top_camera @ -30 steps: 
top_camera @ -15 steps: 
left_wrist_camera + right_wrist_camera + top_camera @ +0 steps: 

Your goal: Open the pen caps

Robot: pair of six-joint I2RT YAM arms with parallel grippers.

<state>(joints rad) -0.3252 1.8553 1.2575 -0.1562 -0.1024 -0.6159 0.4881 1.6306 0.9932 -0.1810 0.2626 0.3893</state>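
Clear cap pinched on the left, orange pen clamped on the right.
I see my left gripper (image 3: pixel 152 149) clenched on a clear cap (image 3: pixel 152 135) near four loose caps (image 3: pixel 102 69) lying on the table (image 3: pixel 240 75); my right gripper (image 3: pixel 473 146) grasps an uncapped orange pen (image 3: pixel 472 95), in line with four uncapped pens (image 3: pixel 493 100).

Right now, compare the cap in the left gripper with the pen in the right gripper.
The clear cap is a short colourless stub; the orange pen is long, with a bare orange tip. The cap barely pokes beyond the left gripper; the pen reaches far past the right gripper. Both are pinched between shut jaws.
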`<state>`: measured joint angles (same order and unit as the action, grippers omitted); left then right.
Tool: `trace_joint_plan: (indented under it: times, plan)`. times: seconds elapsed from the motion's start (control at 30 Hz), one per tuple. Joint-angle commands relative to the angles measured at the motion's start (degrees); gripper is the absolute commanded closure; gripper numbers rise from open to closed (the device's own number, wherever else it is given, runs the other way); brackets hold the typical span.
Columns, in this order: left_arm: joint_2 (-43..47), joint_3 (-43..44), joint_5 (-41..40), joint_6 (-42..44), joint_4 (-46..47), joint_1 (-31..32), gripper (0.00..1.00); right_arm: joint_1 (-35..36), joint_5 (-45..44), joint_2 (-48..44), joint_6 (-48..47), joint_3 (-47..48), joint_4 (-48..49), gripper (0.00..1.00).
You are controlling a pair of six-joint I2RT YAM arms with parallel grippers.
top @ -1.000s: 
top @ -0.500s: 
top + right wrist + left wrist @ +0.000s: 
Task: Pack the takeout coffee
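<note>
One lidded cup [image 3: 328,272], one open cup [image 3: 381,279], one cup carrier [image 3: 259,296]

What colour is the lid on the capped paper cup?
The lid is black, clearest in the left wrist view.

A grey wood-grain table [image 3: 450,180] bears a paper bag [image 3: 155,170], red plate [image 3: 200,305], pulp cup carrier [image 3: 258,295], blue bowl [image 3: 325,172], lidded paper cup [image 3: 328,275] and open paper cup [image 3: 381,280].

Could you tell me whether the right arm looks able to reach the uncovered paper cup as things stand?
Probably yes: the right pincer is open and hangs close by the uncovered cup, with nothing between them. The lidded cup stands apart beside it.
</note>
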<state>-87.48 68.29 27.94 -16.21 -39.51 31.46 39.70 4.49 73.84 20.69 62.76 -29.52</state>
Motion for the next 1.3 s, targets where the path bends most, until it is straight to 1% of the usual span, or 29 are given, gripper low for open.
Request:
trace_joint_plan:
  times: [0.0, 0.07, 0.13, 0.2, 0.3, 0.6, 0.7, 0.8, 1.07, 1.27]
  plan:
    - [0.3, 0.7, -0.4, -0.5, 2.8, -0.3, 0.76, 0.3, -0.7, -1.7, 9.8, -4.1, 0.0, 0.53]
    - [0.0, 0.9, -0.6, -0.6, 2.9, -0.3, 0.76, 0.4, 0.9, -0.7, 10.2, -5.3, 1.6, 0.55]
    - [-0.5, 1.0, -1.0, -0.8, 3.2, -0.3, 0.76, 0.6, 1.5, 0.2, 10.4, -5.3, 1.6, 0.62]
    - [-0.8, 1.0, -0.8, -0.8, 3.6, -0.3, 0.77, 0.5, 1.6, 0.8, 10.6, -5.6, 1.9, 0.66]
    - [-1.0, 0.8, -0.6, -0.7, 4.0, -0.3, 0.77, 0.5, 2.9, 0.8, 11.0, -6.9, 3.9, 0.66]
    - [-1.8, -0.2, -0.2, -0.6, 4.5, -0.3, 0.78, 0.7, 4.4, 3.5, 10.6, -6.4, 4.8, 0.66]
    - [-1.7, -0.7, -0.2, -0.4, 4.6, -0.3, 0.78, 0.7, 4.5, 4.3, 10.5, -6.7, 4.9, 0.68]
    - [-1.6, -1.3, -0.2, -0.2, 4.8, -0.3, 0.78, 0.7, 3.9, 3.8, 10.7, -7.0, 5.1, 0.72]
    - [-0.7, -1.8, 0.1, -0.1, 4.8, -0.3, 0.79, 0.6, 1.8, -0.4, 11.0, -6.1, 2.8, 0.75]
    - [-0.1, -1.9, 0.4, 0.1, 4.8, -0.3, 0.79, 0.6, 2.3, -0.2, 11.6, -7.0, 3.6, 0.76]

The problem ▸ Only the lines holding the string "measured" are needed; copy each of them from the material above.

Completed exercise ▸
`<state>`: measured joint angles (same order and unit as the action, grippers omitted); left then right.
Tool: `trace_joint_plan: (indented under it: times, plan)`. times: seconds elapsed from the motion's start (control at 30 Hz), one per tuple. Joint-angle commands relative to the angles measured at the motion's start (degrees); gripper is the absolute commanded closure; gripper numbers rise from open to closed (the device's own number, wherever else it is given, runs the other way); brackets hold the typical span.

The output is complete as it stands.